Your task: Count every line of these entries that holds the word "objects", and reply with the number only.
-- Data excerpts follows --
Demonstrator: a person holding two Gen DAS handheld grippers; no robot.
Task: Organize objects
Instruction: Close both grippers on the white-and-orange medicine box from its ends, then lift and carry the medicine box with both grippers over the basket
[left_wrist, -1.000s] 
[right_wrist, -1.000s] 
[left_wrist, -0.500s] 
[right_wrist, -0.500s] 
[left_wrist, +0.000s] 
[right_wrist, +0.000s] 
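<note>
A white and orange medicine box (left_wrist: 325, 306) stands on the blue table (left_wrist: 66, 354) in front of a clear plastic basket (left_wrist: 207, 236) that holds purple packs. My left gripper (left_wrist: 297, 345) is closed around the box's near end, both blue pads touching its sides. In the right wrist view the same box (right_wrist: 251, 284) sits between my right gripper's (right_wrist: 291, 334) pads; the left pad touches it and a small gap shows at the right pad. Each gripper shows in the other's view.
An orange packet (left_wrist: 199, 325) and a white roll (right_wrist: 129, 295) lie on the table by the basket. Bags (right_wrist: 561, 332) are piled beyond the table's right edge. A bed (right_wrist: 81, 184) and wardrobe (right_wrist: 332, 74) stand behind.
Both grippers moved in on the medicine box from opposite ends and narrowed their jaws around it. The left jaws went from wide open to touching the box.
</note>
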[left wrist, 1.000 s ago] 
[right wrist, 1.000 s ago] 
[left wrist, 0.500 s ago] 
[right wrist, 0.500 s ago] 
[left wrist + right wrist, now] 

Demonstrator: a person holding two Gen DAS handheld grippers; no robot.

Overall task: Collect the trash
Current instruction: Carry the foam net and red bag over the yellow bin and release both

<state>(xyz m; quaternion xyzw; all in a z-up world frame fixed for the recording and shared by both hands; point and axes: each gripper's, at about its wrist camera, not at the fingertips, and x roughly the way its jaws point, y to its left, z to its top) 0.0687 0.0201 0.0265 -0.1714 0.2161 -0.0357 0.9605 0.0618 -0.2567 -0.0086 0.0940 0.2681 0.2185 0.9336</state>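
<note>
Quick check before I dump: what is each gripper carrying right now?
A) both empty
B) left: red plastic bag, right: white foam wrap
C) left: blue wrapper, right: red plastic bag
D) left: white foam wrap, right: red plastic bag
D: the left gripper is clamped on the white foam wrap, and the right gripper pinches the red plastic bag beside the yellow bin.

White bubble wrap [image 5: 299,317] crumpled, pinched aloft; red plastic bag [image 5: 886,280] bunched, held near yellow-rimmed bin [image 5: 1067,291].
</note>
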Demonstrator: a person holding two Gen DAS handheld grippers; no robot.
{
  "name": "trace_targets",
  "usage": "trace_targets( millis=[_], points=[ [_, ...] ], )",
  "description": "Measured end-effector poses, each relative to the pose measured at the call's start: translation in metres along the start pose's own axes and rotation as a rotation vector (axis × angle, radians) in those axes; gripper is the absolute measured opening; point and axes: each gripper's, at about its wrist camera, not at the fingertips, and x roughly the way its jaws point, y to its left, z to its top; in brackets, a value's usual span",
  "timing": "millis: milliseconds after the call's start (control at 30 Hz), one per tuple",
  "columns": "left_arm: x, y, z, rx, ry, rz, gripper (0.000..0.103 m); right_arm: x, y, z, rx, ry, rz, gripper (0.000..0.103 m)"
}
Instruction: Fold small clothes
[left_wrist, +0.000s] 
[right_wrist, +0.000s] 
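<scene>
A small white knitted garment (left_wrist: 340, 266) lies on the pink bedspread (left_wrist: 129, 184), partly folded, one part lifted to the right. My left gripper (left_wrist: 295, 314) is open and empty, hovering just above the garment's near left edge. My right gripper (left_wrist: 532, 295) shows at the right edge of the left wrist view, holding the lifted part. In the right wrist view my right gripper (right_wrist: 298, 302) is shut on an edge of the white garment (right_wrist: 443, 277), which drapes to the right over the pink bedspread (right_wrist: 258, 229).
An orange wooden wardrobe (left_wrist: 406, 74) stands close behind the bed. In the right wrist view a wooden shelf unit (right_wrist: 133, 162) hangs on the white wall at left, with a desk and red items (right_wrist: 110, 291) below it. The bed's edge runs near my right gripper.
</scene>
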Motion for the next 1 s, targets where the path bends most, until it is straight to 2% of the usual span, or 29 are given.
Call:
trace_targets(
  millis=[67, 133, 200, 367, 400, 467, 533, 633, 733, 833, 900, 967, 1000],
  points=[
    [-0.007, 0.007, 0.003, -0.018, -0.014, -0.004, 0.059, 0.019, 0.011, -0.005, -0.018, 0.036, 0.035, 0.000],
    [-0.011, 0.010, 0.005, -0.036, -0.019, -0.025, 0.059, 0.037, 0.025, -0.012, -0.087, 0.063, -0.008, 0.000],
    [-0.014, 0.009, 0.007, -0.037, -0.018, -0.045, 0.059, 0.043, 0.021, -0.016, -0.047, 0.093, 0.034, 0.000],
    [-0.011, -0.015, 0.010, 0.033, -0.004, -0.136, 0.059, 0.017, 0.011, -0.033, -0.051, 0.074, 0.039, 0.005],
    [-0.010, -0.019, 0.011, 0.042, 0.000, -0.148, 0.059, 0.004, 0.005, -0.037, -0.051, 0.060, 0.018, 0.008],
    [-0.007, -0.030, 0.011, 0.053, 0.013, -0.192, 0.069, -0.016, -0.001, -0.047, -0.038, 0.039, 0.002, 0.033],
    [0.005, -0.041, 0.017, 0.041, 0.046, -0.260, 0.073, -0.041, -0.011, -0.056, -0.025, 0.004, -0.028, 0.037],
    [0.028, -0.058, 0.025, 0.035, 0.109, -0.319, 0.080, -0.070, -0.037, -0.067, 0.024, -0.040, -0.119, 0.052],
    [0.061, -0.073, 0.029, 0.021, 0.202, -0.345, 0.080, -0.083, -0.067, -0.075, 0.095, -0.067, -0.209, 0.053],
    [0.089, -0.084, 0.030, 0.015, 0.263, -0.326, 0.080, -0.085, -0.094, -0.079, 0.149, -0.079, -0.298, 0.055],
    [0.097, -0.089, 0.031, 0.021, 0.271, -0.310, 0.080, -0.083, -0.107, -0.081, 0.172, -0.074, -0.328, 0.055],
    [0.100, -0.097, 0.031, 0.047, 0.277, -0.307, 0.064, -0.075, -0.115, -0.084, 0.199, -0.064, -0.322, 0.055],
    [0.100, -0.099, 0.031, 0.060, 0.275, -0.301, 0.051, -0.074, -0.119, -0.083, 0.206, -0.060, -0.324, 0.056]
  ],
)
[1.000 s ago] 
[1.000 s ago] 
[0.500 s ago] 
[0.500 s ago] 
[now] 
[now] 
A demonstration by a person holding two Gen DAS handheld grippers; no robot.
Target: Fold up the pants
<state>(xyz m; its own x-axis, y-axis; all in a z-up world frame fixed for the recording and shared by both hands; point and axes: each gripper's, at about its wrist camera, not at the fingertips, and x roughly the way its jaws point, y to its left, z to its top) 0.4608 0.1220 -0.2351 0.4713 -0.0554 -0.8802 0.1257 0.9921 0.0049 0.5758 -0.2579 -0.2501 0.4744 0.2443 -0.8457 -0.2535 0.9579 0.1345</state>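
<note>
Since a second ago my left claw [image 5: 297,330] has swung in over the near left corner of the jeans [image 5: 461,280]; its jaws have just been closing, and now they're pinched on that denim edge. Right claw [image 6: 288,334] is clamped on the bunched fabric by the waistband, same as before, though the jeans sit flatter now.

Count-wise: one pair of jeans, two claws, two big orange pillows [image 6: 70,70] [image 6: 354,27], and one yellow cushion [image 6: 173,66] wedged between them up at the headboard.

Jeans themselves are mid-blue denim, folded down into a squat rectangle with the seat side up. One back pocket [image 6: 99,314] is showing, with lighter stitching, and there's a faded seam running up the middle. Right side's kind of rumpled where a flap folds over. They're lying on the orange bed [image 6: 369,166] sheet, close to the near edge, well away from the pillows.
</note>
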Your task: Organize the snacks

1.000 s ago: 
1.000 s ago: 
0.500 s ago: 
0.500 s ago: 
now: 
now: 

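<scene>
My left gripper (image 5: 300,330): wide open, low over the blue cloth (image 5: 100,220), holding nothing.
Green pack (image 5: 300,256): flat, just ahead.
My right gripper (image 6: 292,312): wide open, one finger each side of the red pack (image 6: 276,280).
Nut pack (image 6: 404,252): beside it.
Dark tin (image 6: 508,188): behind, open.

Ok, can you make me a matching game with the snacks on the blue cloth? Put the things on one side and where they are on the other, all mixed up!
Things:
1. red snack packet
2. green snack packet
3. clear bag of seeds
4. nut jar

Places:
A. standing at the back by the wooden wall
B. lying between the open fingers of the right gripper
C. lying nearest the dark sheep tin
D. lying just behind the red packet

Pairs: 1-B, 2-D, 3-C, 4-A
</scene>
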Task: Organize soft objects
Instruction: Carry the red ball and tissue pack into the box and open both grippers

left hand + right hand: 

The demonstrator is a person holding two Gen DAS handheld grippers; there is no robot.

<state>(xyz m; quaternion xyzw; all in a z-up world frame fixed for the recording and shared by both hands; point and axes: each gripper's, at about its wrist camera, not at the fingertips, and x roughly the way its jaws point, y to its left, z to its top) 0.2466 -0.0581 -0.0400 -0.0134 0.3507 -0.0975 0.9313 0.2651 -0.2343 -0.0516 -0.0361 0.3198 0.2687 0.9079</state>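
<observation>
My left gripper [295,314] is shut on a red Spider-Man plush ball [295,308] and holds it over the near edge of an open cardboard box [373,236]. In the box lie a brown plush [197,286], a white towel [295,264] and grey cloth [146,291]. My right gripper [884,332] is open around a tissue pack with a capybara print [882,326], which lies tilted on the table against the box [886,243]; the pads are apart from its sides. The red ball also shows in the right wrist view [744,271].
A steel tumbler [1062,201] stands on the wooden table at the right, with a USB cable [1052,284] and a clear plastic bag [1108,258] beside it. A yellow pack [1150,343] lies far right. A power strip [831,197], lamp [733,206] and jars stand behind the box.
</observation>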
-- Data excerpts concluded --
Solved problem: 2